Input data:
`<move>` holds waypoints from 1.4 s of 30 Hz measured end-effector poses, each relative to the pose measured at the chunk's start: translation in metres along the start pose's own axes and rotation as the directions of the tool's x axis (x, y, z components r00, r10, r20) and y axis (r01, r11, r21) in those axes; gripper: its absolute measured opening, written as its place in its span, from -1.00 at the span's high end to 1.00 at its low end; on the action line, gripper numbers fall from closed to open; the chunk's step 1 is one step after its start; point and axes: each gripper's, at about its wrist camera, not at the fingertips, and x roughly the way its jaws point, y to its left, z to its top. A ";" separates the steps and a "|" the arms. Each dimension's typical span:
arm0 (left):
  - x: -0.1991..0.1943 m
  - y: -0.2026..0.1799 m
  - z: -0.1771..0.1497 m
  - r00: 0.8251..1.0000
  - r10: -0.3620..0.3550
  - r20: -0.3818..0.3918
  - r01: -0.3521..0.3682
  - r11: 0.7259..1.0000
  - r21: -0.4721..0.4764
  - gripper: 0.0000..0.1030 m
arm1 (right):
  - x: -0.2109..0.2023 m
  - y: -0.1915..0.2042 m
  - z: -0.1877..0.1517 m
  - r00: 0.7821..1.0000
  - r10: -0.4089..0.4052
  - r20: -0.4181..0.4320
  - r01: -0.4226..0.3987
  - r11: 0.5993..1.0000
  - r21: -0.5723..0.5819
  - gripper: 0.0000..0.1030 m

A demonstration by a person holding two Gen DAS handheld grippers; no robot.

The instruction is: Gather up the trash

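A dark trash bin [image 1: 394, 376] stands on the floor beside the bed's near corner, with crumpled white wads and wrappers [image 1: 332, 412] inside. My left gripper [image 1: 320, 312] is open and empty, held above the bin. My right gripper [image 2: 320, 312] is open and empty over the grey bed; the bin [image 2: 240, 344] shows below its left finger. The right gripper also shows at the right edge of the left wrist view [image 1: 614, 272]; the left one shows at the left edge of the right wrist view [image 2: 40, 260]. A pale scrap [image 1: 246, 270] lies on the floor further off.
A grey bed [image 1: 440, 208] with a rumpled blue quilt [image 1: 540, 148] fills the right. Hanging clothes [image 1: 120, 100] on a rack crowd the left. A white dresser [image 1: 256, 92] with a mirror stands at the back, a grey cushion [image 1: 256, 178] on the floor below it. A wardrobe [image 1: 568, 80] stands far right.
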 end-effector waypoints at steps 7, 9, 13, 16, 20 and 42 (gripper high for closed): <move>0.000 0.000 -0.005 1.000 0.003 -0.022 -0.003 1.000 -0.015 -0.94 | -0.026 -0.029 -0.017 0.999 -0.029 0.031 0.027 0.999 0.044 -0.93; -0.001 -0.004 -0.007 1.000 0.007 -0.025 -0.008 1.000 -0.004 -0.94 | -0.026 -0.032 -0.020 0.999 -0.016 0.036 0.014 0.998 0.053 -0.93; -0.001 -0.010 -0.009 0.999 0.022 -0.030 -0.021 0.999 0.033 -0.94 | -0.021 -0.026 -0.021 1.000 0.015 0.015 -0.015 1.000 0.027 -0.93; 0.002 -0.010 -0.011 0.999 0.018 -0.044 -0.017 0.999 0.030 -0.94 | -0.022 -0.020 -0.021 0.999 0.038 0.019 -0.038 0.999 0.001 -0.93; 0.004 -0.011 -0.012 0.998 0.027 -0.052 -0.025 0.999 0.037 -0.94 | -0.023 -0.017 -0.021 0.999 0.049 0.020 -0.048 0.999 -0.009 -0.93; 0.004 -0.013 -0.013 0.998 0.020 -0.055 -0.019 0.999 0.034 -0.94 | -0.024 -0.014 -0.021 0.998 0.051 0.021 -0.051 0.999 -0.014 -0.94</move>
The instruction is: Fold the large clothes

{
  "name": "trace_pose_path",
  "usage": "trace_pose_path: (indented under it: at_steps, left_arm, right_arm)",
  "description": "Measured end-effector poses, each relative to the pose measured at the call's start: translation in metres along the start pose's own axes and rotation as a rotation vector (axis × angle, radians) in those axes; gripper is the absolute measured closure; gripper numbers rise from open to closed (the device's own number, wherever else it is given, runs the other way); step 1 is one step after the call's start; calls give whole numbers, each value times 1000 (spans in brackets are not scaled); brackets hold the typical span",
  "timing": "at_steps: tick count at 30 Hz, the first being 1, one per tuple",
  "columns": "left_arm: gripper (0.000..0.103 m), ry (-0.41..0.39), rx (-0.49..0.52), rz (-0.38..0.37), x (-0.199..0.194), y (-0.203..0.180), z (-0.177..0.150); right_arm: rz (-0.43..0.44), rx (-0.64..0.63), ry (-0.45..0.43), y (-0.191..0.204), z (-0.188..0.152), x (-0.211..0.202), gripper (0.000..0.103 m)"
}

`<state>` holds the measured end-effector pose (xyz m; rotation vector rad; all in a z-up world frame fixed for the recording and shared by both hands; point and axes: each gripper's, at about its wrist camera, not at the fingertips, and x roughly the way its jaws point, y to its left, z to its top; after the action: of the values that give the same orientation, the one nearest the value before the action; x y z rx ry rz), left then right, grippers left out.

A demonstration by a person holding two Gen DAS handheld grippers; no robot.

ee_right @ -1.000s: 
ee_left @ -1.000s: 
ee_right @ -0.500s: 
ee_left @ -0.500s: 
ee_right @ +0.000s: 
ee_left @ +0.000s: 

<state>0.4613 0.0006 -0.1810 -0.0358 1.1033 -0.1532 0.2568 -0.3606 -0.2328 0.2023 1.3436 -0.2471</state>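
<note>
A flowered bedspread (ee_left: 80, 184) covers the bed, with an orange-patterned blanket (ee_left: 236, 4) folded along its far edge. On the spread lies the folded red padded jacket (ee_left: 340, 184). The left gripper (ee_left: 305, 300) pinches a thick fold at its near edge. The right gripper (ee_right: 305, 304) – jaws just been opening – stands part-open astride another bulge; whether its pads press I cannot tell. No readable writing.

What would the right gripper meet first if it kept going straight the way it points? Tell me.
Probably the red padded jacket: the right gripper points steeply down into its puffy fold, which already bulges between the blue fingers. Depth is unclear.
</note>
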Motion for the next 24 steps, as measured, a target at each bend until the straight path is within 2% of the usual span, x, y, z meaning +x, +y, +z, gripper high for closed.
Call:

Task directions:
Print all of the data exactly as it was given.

Result:
`<move>` holds waypoints from 1.4 s of 30 Hz measured end-effector poses, each relative to the pose measured at the chunk's start: translation in metres along the start pose's own axes and rotation as the directions of the tool's x axis (x, y, z components r00, r10, r20) and y axis (r01, r11, r21) in those axes; gripper: its absolute measured opening, written as its place in its span, from -1.00 at the span's high end to 1.00 at its low end; on the action line, gripper numbers fall from closed to open; the chunk's step 1 is one step after its start; point and axes: each gripper's, at about its wrist camera, not at the fingertips, and x roughly the way its jaws point, y to its left, z to its top. A ";" separates the steps and a "|" the arms. Each dimension's typical span:
arm0 (left):
  - x: -0.1991..0.1943 m
  - y: -0.2026..0.1799 m
  - z: -0.1771..0.1497 m
  - r00: 0.8251..1.0000
  - r10: -0.3620..0.3550
  - r20: -0.3818..0.3918
  - r01: -0.3521..0.3682
  - r11: 0.7259..1.0000
  - r21: -0.4721..0.4764
  - gripper: 0.0000..0.1030 m
arm1 (right):
  - x: -0.2109..0.2023 m
  - y: -0.1915..0.2042 m
  - z: -0.1877..0.1517 m
  - r00: 0.7821..1.0000
  - r10: -0.4089..0.4052
  - r20: -0.4181..0.4320
  - r01: -0.4226..0.3987
  - r11: 0.5993..1.0000
  - r21: -0.5723..0.5819
  - gripper: 0.0000..0.1030 m

A demonstration by a person holding two Gen DAS handheld grippers; no robot.

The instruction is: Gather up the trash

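A dark trash bin [image 1: 394, 376] stands on the floor beside the bed's near corner, with crumpled white wads and wrappers [image 1: 332, 412] inside. My left gripper [image 1: 320, 312] is open and empty, held above the bin. My right gripper [image 2: 320, 312] is open and empty over the grey bed; the bin [image 2: 240, 344] shows below its left finger. The right gripper also shows at the right edge of the left wrist view [image 1: 614, 272]; the left one shows at the left edge of the right wrist view [image 2: 40, 260]. A pale scrap [image 1: 246, 270] lies on the floor further off.
A grey bed [image 1: 440, 208] with a rumpled blue quilt [image 1: 540, 148] fills the right. Hanging clothes [image 1: 120, 100] on a rack crowd the left. A white dresser [image 1: 256, 92] with a mirror stands at the back, a grey cushion [image 1: 256, 178] on the floor below it. A wardrobe [image 1: 568, 80] stands far right.
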 end-effector waypoints at steps 7, 9, 13, 16, 20 and 42 (gripper high for closed): <move>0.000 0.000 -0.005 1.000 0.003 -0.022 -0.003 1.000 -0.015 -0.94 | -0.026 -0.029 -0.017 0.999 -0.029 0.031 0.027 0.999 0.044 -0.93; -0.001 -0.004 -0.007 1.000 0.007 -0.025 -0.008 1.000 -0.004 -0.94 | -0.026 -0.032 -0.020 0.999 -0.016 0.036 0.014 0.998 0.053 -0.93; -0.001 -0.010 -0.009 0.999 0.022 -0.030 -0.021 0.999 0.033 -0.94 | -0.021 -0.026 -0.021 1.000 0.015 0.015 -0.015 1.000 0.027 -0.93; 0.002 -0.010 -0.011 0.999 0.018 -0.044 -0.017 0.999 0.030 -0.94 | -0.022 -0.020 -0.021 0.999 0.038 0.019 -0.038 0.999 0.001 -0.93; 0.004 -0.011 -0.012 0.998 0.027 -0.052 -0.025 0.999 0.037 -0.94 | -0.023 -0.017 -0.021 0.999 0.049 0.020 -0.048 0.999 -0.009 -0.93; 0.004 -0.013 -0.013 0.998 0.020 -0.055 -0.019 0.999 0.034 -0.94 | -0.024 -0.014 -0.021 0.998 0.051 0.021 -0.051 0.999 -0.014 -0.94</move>
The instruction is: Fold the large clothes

{
  "name": "trace_pose_path",
  "usage": "trace_pose_path: (indented under it: at_steps, left_arm, right_arm)",
  "description": "Measured end-effector poses, each relative to the pose measured at the call's start: translation in metres along the start pose's own axes and rotation as a rotation vector (axis × angle, radians) in those axes; gripper is the absolute measured closure; gripper numbers rise from open to closed (the device's own number, wherever else it is given, runs the other way); step 1 is one step after the call's start; calls give whole numbers, each value times 1000 (spans in brackets are not scaled); brackets hold the typical span",
  "timing": "at_steps: tick count at 30 Hz, the first being 1, one per tuple",
  "columns": "left_arm: gripper (0.000..0.103 m), ry (-0.41..0.39), rx (-0.49..0.52), rz (-0.38..0.37), x (-0.199..0.194), y (-0.203..0.180), z (-0.177..0.150); right_arm: rz (-0.43..0.44), rx (-0.64..0.63), ry (-0.45..0.43), y (-0.191..0.204), z (-0.188..0.152), x (-0.211..0.202), gripper (0.000..0.103 m)"
}

`<state>` holds the measured end-effector pose (xyz m; rotation vector rad; all in a z-up world frame fixed for the recording and shared by both hands; point and axes: each gripper's, at about its wrist camera, not at the fingertips, and x roughly the way its jaws point, y to its left, z to its top; after the action: of the values that give the same orientation, the one nearest the value before the action; x y z rx ry rz), left then right, grippers left out.

A demonstration by a person holding two Gen DAS handheld grippers; no robot.

ee_right @ -1.000s: 
ee_left @ -1.000s: 
ee_right @ -0.500s: 
ee_left @ -0.500s: 
ee_right @ +0.000s: 
ee_left @ +0.000s: 

<state>0.4613 0.0006 -0.1810 -0.0358 1.1033 -0.1532 0.2568 -0.3606 -0.2328 0.2023 1.3436 -0.2471</state>
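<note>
A flowered bedspread (ee_left: 80, 184) covers the bed, with an orange-patterned blanket (ee_left: 236, 4) folded along its far edge. On the spread lies the folded red padded jacket (ee_left: 340, 184). The left gripper (ee_left: 305, 300) pinches a thick fold at its near edge. The right gripper (ee_right: 305, 304) – jaws just been opening – stands part-open astride another bulge; whether its pads press I cannot tell. No readable writing.

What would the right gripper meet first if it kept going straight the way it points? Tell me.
Probably the red padded jacket: the right gripper points steeply down into its puffy fold, which already bulges between the blue fingers. Depth is unclear.
</note>
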Motion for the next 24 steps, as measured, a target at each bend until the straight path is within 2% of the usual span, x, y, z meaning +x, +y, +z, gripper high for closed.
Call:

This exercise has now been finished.